Parlor, 1888 (photo by Absalom D. Edgeworth)
The three large windows facing south into the courtyard are the most fully realized expression of Richardson’s innovative plan to turn the public rooms away from the street. Not only do the windows admit the maximum light and warmth from the sun, (most welcome on the wintery days when the family was in residence), they also look out into a fully-enclosed space, thus providing an unusual level of privacy that was rare in an urban residence.
The entrances into the parlor are oriented to heighten the intimate feel of the space. A pair of doorways from the main hall flank the central fireplace on the east wall. On the west wall, a single central doorway leads to the dining room. With this arrangement, the long vista common in many large homes, designed to emphasize the spaciousness of the house, is broken, creating a space complete unto itself, and not simply part of a progression of rooms.
Parlor, 1888 (photo by Absalom D. Edgeworth)
The fireplace features finely carved detailing beneath the mantel shelf, utilizing the acanthus leaf motif seen elsewhere on both the exterior and interior of the house. Richly colored Siena marble, in soft yellow and rose tones, compliments the pale-yellow tiles of the fire back which measure six inches long but only one-half inch in height. The tiles were designed by the English firm of Craven Dunnill & Co. which also designed the tiles for George’s fireplace and the floor in the entry vestibule.
Craven Dunnill & Co. tiles in fireplace
A similar color palette was utilized in the window draperies and the portieres in the doorway to the dining room, a Morris & Co. pattern known as Kennet. The two doorways to the main hall featured elaborately embroidered portieres of another Morris design, which Frances Glessner had stitched by women at the Chicago Society of Decorative Art and delivered to the house in November 1888. (In 1918, the Glessners donated these portieres to the Art Institute of Chicago and one panel remains in the collection although it is not currently on display).
Embroidered Morris & Co. portiere (Courtesy of the Art Institute)

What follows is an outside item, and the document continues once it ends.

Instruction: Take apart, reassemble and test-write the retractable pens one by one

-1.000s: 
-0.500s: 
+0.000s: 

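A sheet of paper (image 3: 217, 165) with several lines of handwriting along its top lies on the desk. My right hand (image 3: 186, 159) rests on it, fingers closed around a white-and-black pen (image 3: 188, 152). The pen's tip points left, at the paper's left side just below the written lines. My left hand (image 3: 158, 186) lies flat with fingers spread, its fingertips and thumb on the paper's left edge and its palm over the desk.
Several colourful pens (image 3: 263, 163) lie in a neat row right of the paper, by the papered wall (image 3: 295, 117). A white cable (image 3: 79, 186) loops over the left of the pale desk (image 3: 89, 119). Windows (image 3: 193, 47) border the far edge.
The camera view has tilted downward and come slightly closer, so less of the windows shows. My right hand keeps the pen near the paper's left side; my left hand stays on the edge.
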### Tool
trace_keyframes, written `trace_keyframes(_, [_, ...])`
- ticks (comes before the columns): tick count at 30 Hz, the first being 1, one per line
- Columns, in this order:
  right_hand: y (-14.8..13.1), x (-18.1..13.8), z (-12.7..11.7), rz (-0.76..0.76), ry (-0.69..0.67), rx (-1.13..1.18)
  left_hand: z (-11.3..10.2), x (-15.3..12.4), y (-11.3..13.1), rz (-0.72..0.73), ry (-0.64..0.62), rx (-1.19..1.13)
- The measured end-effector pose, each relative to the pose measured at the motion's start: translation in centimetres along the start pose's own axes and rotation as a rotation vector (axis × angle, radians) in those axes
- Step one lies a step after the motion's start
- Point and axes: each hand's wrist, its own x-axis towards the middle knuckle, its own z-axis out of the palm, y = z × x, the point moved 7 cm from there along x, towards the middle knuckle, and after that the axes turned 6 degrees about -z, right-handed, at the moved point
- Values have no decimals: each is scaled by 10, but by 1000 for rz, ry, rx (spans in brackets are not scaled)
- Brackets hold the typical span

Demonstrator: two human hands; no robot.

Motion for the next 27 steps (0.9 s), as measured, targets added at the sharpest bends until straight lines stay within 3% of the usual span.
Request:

The walls of the parlor are framed with a simple broad trim that connect the baseboards to the picture rails up above; the same trim is used around the windows. The original wall treatment was a floral wallpaper executed in various shades of yellow, as determined by analyzing small fragments uncovered by finishes analyst Robert Furhoff in 1984. The source of the wallpaper is unknown, and it is not a Morris & Co. design.
Original wallpaper and color palette
Following the installation of electricity in 1892, the room was redecorated with a richly colored burlap wallcovering executed by the English designer William Pretyman. At the same time, various portions of the wood trim, including the cove moldings, were covered with gold leaf, to coordinate with the metallic paints and glazes used in the wallcovering.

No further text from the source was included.